Before the
FEDERAL COMMUNICATIONS COMMISSION
Washington, D.C. 20554

				)
In the Matter of		)
				)		CC Docket No. 96-45
Federal-State Joint Board on	)
Universal Service		)
				)

REPLY COMMENTS OF MOTOROLA AND IRIDIUM NORTH AMERICA

Motorola Satellite Communications, Inc. ("Motorola") and Iridium, U.S.,L.P. ("Iridium North America" or collectively "MSC/INA") submit these reply comments in the above-captioned proceeding. Motorola holds the space system license for the IRIDIUMreg. System, a global personal communications satellite system.[1] Iridium North America is an IRIDIUM System authorized Gateway Operator that will be responsible for the bulk distribution of space segment capacity to service providers in the United States who, in turn, will provide IRIDIUM communications services to the general public.

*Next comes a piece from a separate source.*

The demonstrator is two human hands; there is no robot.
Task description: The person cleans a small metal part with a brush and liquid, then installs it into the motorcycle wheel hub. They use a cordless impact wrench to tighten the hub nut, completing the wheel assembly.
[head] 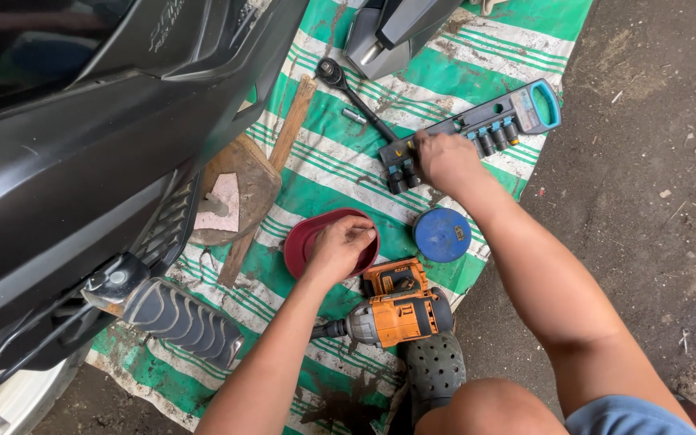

Motorola and Iridium North America strongly support the universal service goals established by Congress and the Commission. MSS service providers who provide service directly to the general public should contribute to the universal service fund. However, Congress clearly intended to exclude the wholesale provision of satellite space segment capacity from this contribution obligation.

Several of the initial commenters in this proceeding have suggested that all satellite carriers be required to contribute to any universal service fund support mechanisms recommended by the Joint Board and ultimately adopted by the Commission. Bulk providers of either fixed satellite or mobile satellite space segment capacity are not "telecommunications carriers" nor do they provide "telecommunications services" in accordance with Section 254(d) of the Telecommunications Act of 1996.[2] This treatment is consistent with Congress' previous determination that bulk space segment providers need not be treated as CMRS providers or common carriers under Section 332(c)(5) of the Communications Act of 1934, as amended, as well as numerous Commission decisions implementing this statutory language.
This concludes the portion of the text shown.